I really don't care what you feel asshole since it is obvious you are one sick bastard just like those who represent you are sick bastards. The fact that you served in the military does not shock me since there are also psycho's like you in Congress and there is one in the White House right now. There is nothing we can do but condemn you and hope that on election day we will defeat you and destroy everything you represent because that is the only way we will save our country from you and those who hate freedom, liberty and the ideals upon which this country was founded when our forefathers rebelled in 1776. The struggle between your vile faction against those who loved freedom culiminated in 1789 when you gained many of the things you wanted but we were able to get a Bill of Rights and we will fight with every last ounce of our street to retain our rights that we had yielded before the Revolution and had to fight to regain. The British Bill of Rights meant little to the elected Parliment of England and the Red Coats who violated our rights and that goes for your representatives. We fought conservatives in 1776 and we won and then they fought us and won in 1789 but the fight continues to this day and you will be defeated. Osama bin Laden will be eliminated and so will the Republican Party. We will deal with al-Qaeda with military force and we will vote the Republican Paryt out of existence.


----------



## CSM (Jul 17, 2007)

Edward said:


> Actually, the institution of the military has always been a threat to this country and that is why former Presidents have warned of the military industrial complex. For example, former President Eisenhower said, "We must never let the weight of this combination endanger our liberties or democratic processes. We should take nothing for granted. Only an alert and knowledgeable citizenry can compel the proper meshing of the huge industrial and military machinery of defense with our peaceful methods and goals, so that security and liberty may prosper together" While, he was a man of war that I do not agree with on most areas I do recognize his words have a sound of truth to them. These people and what they represent are the anti-thesis of what the American people have stood from since we revolted against England. It is this fight against evil whether domestic or foreign that must continue and that is why we must defeat conservatisim in the Middle East and conservatism here whether it is the form of al-Qaeda or the Republican Party and only God can protect us from these people and what they represent therefore it is our duty to do what we can to protect ourselves, our families, and our associates and may God have mercy on us if they win because the principles of conservatism has done more harm to this world than any other principle. We must fight radical Islamic conservatism just like we must fight American conservatism if we are ever to have peace on earth. What CSM represents is of satanic origin and we must never back down from confronting that evil even when it takes advantage ouf our system of government to benefit itself and to usher in its reign of terror. So I hope every American has the courage to pray for America at this time because we are confronted with two of the greatest evils in the world at this time. Those being al-Qaeda and the Republican Party.

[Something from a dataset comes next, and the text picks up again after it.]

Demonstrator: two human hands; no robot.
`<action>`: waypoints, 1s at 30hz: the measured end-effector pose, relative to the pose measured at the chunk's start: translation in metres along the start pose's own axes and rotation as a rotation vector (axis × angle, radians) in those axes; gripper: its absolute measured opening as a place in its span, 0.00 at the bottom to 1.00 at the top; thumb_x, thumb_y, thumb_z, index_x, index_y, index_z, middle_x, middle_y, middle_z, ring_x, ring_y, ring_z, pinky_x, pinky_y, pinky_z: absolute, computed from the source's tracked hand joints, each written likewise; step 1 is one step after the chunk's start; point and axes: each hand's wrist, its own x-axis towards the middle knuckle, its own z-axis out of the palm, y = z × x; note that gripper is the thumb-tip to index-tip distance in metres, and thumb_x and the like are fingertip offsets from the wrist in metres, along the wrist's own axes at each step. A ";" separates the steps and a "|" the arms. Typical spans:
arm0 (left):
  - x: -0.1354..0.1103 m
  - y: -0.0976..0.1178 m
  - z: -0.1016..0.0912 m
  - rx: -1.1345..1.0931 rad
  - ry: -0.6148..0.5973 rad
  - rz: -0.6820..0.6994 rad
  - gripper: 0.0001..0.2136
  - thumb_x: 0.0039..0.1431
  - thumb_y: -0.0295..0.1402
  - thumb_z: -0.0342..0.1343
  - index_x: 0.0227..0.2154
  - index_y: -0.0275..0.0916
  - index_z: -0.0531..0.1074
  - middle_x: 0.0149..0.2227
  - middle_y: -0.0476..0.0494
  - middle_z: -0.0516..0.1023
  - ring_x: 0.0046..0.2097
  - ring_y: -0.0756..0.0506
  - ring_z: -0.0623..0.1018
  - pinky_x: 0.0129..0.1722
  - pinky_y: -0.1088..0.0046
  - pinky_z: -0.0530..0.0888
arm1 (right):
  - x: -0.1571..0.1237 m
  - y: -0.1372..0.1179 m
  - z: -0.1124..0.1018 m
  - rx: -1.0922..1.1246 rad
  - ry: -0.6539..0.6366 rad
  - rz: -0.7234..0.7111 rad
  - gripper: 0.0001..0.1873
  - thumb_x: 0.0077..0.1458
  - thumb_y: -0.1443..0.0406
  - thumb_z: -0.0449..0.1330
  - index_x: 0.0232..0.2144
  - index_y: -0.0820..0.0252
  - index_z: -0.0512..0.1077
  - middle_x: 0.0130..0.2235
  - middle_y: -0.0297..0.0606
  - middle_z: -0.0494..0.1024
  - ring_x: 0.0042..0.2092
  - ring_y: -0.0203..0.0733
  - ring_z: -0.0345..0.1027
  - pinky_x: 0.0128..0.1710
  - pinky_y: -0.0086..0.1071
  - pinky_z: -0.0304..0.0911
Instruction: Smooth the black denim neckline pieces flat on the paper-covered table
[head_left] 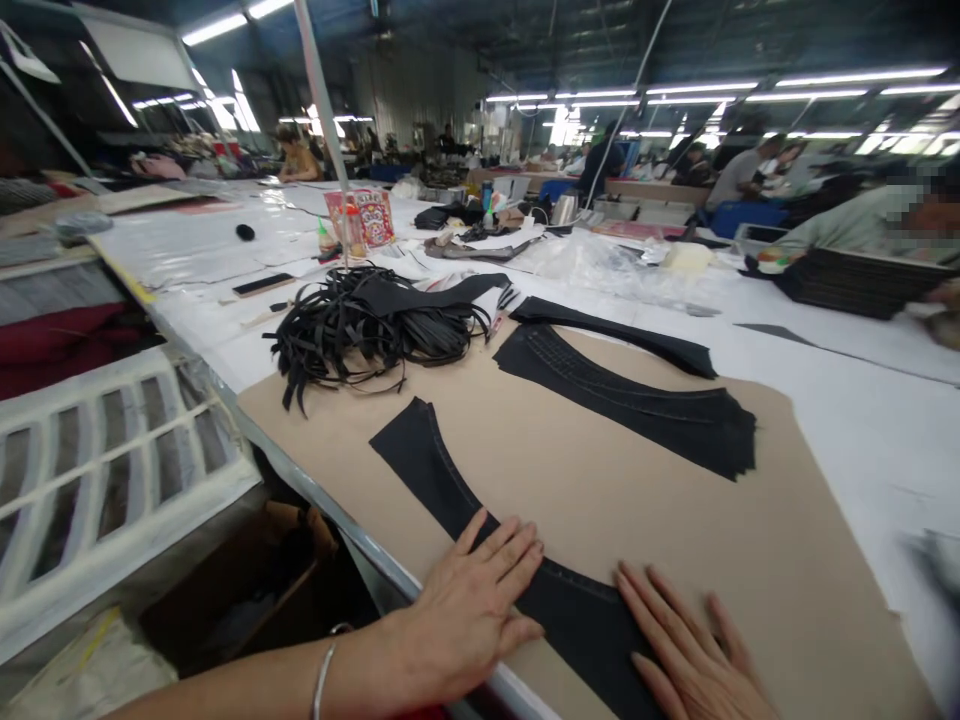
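A matte black panel (581, 625) with a seamed concave edge lies on smooth tan sheeting (600, 490), its long axis slanting from far left to near right. Left hand (480, 600) and right hand (690, 650) rest on it, unclenched.

Patterned box (375, 218): red and white, standing far ahead of my fingers (517, 545), to their left.
Orange bottle (354, 230): just beside that, on its left.
Green-tipped bottle (325, 238): a little farther left again.
Clear plastic sheeting (600, 262): crumpled, far ahead of my fingers and rightward.
Slatted rack (112, 498): white, left of my fingers.
Red cloth (60, 345): beyond the slats, farther from my fingers.
Cardboard box (319, 535): low in shadow, left of my fingers.
Dark stack (862, 280): far off to my fingers' right, a co-worker (832, 225) in pale clothing beside it.
Tube lights (709, 88): lit, high beyond my fingers.
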 end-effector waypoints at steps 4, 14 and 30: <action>0.005 -0.024 -0.016 -0.122 0.156 -0.171 0.19 0.67 0.34 0.44 0.59 0.42 0.60 0.60 0.46 0.65 0.63 0.46 0.62 0.62 0.59 0.60 | 0.002 -0.006 -0.026 0.091 -0.117 0.092 0.33 0.63 0.61 0.44 0.67 0.55 0.38 0.61 0.41 0.62 0.60 0.48 0.58 0.56 0.51 0.58; 0.008 -0.167 -0.077 0.190 0.128 -0.783 0.21 0.54 0.42 0.56 0.46 0.33 0.69 0.44 0.36 0.73 0.49 0.36 0.70 0.49 0.62 0.67 | 0.012 0.012 -0.028 0.164 -0.060 0.293 0.15 0.58 0.60 0.53 0.47 0.52 0.69 0.42 0.37 0.77 0.43 0.44 0.71 0.46 0.42 0.62; 0.020 -0.008 -0.006 -0.051 0.060 0.088 0.15 0.62 0.23 0.48 0.50 0.39 0.68 0.42 0.43 0.74 0.46 0.46 0.71 0.49 0.67 0.69 | 0.028 -0.037 -0.026 0.247 -0.038 0.107 0.30 0.49 0.77 0.47 0.56 0.63 0.64 0.47 0.46 0.72 0.46 0.44 0.66 0.46 0.37 0.65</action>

Hot Damn! I'm right up there with the debbil!

What Edward reperesents is some serious inbreeding.

Do you always foam at the mouth or only when posting?

Do you seriously believe this nation could survive without a standing military???


----------



## Edward (Jul 17, 2007)

CSM said:


> Hot Damn! I'm right up there with the debbil!
> 
> What Edward reperesents is some serious inbreeding.
> 
> ...



That question was asked by the likes of you in 1789 as well but the fact remains that this nation could survive in peaceful co-existence without a standing military. You don't need a standing military to protect yourself or your family when you are attacked. It is only when you become an aggressor and take on the role of an empire that you need a standing military. There were periods in our history where we did not have a standing military. It make no sense to argue that a standing military is necessary when the truth is that what you represent is what the British in 1776 represented. You can deny this all you want but many of your faction openly advocated a monarchy during the Constitutional Convention and the ideological founder of the Republican Party, Alexander Hamilton, in fact advocated that the President be appointed for life and praised the British form of government. It's no wonder they wanted to meet in secret. I can see Patrick Henry marching up to Alexander Hamilton, dragging him into the street with thousands of other people and lynching him for his comments. That said, it is you who is foaming at the mouth just like your members of Congress do when they seek your vote. You enjoy the feeling of power you get from being able to vote and to do harm to this country. Now why don't you shut up you psychotic piece of shit and run for President like the mentally unhinged John McCain is doing.


----------



## CSM (Jul 17, 2007)

Edward said:


> That question was asked by the likes of you in 1789 as well but the fact remains that this nation could survive in peaceful co-existence without a standing military. Prove it.  You don't need a standing military to protect yourself or your family when you are attacked. Who will protect them then...you?  It is only when you become an aggressor and take on the role of an empire that you need a standing military. Care to mention ONE society that survives that way? Name just one nation that does not have an Army.There were periods in our history where we did not have a standing military. When? What planet do you live on? It make no sense to argue that a standing military is necessary when the truth is that what you represent is what the British in 1776 represented. Prove it. You can deny this all you want but many of your faction openly advocated a monarchy during the Constitutional Convention and the ideological founder of the Republican Party, Alexander Hamilton, in fact advocated that the President be appointed for life and praised the British form of government. That is a huge stretch. I was not alive in the 1700's nor do I know anyone who was. It's no wonder they wanted to meet in secret. I can see Patrick Henry marching up to Alexander Hamilton, dragging him into the street with thousands of other people and lynching him for his comments. That said, it is you who is foaming at the mouth just like your members of Congress do when they seek your vote. You enjoy the feeling of power you get from being able to vote and to do harm to this country. Ah so voting is bad then. You indicate that you believe a dictatorship run by the likes of you is the only way to go. Now why don't you shut up you psychotic piece of shit and run for President like the mentally unhinged John McCain is doing. For the same reason you wont do us all a favor and jump off a cliff.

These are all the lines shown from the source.